The STRIDES Initiative was launched in July 2018 to provide commercial cloud computing services to NIH biomedical researchers. Initially, the NIH focused on helping researchers access high-value datasets and exploring new approaches to optimize technology-intensive research. The STRIDES Initiative is a component of the NIH Common Fund’s New Model for Data Sharing (NMDS). Another component of the NMDS is the NIH Data Sharing Pilot Program, which aims to test the integration of high-value biomedical datasets into cloud computing systems and to establish and evaluate best practices for data use. AWS became the second cloud service provider to join the STRIDES Initiative, following Google Cloud.

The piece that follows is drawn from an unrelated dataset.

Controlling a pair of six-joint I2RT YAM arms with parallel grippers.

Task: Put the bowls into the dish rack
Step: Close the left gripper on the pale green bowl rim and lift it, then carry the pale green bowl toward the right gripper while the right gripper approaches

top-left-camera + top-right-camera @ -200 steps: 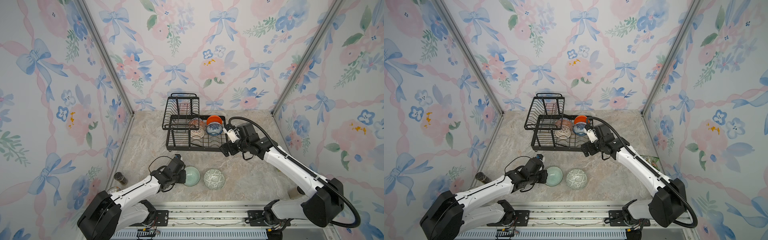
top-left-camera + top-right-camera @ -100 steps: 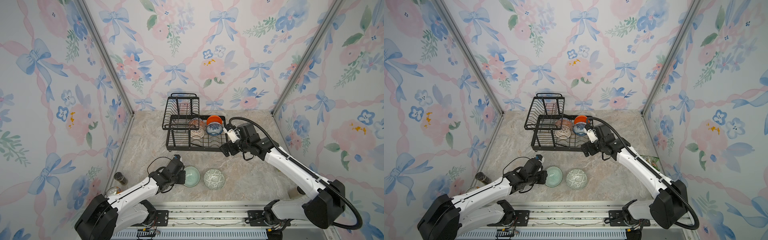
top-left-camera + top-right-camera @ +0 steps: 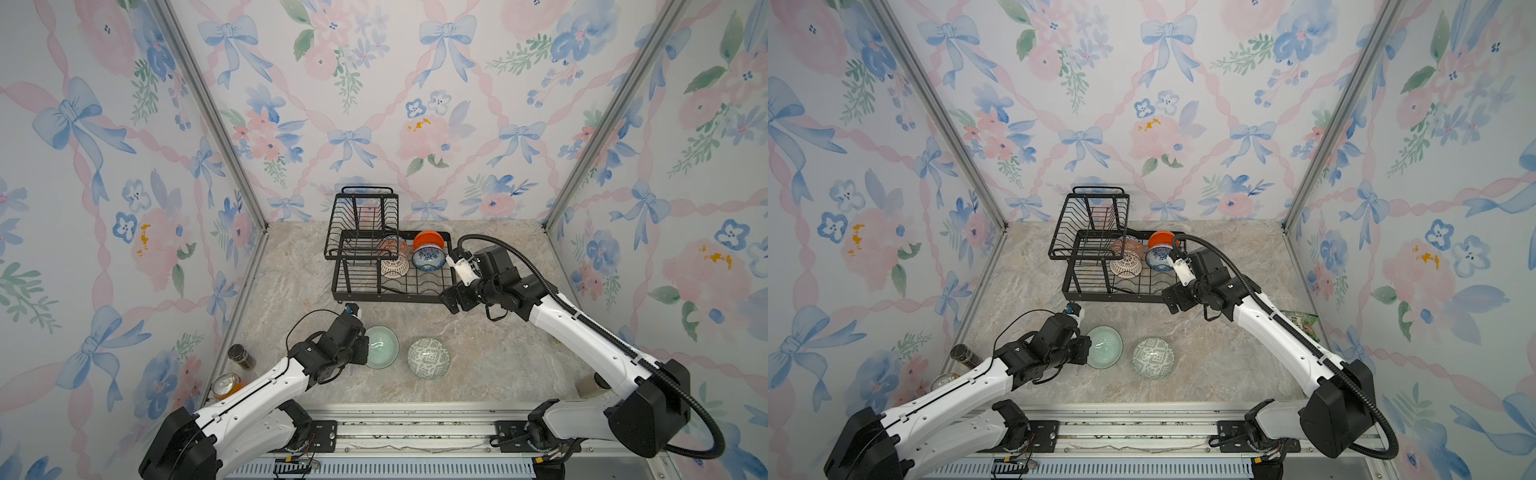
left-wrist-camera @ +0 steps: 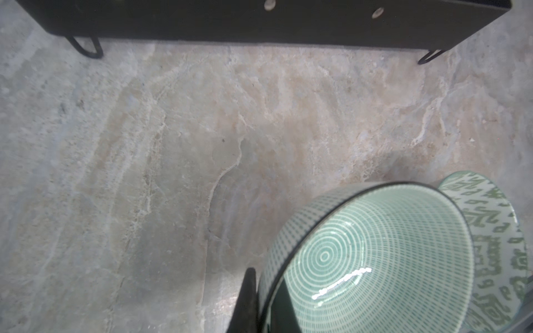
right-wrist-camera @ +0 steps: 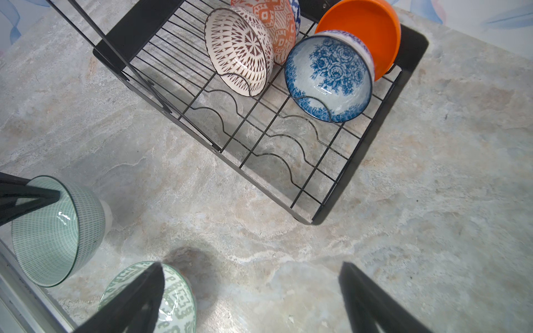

AWS is a subsidiary of Amazon that provides on-demand cloud computing platform services to governments, companies, and individuals through paid subscriptions. This service always allows subscribers to access virtual computer datasets via the internet.
The agreement between the NIH and AWS will help researchers at the NIH and more than 2,500 academic institutions across China access NIH funding and a range of AWS technologies. The lead of the STRIDES initiative hopes that data provided through partnerships with commercial cloud service providers (CSPs) like AWS will meet the Findable, Accessible, Interoperable, and Reusable (FAIR) standards recognized by the biomedical research community.
They also hope that AWS will collaborate directly with the NIH and its funded researchers to develop and test new methods, assemble additional datasets and related computational tools, and make them accessible to the broader research community. Researchers participating in the pilot phase of the CSP and NIH data-sharing initiative will establish cloud storage services for three pilot datasets, while defining guidelines, policies, and procedures. Following the completion of a series of pilot programs and the revision of the associated policies and procedures, this service will be made available to NIH-funded research institutions.
The three test datasets funded by the NIH were selected based on their value to the biomedical research community, data diversity, and coverage of both basic and clinical research.
Currently, these three datasets include the following: the Genotype-Tissue Expression (GTEx) dataset, which explores gene expression and regulation across human tissues, as well as the role of genomic variation in altering gene expression; the Alliance of Genome Resources (AGR), which comprises six Model Organism Databases (MODs) that provide in-depth biological data for advanced research on model organisms; and the Trans-Omics for Precision Medicine (TOPMed) program, whose dataset collects and pairs whole-genome sequencing (WGS) data.
About AWS
AWS is a subsidiary of Amazon, providing cloud computing IaaS (Infrastructure as a Service) and PaaS (Platform as a Service) to Amazon. AWS offers users a comprehensive suite of cloud computing services, including elastic computing, storage, databases, and applications, helping businesses reduce IT investment and maintenance costs.
About NIH
The National Institutes of Health (NIH) is part of the U.S. Department of Health and Human Services and is one of the largest biomedical research agencies in the world. The NIH comprises 27 institutes and centers, 24 of which receive direct appropriations from the U.S. Congress to fund research projects. The NIH aims to conduct and support basic, clinical, and translational medical research, and is currently investigating the causes and treatments of both common and rare diseases.